EXERCISE DIRECTIONS: Below is a listing. Gather each line of it that contains "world".
─── SOURCE MATERIAL ───
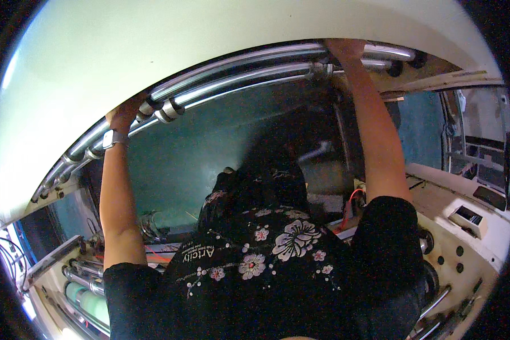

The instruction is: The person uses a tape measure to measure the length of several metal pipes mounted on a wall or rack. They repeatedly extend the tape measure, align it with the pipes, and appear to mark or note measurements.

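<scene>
Both my arms stretch up to a pair of shiny metal shafts (238, 73) that run along the edge of a broad off-white surface (221, 28). My left hand (126, 115), with a watch (114, 139) at its wrist, is at the shafts beside a metal collar (169, 110). Farther right, my right hand (345, 50) lies across the upper shaft, close above a second collar (321, 71). The fingers of both hands are hidden in shadow or behind the off-white edge, so their grip does not show.
Below the shafts is a dark greenish floor (175, 158). A machine frame with rollers and a pale green cylinder (89, 303) stands lower left. On the right, a cream machine side (436, 198) carries a small box (468, 221). A red cable (354, 198) curls near my right arm.
</scene>
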A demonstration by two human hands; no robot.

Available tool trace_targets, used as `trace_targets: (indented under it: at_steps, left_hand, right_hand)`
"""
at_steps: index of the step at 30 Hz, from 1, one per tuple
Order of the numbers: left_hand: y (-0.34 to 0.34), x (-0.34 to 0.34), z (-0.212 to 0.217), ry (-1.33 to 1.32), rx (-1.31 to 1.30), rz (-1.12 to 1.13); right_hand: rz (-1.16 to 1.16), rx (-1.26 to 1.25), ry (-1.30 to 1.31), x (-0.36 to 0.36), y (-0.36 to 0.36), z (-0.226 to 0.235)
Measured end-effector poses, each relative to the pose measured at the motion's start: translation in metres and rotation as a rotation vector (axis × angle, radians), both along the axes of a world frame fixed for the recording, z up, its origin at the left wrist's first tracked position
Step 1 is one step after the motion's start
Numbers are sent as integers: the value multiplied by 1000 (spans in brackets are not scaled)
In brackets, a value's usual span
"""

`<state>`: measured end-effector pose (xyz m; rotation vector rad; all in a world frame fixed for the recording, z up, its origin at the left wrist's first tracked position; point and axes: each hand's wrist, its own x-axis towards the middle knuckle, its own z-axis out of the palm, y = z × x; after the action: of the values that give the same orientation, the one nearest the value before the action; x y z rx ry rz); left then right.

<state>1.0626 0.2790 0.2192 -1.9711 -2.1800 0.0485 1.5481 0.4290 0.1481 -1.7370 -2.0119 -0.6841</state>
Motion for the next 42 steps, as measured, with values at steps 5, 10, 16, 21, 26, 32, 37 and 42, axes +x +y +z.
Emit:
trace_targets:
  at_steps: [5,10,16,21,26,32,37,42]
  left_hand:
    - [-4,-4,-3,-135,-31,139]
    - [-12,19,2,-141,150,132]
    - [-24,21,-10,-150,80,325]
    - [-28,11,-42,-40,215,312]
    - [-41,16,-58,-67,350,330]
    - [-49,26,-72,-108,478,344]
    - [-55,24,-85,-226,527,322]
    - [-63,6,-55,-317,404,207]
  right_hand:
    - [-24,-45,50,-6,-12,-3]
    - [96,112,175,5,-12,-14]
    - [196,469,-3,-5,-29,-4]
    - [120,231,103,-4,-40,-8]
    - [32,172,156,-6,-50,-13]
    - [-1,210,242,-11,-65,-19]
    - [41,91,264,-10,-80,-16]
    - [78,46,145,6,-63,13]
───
WRITTEN ANSWER:
Measured end-effector poses, each relative to the pose measured at the motion's start: translation in metres and rotation as a rotation vector (axis × angle, radians), both along the axes of a world frame fixed for the recording, z up, its origin at the left wrist's first tracked position
`<state>`: measured end-effector pose (xyz m; rotation vector rad; all in a world frame fixed for the recording, z up, its origin at the left wrist's first tracked position; point and axes: each hand's wrist, its own x-axis towards the middle knuckle, its own z-axis out of the palm, y = z × x; after the action: of the values that give the same orientation, the one nearest the value before the action; x y z rx ry rz); left then right.

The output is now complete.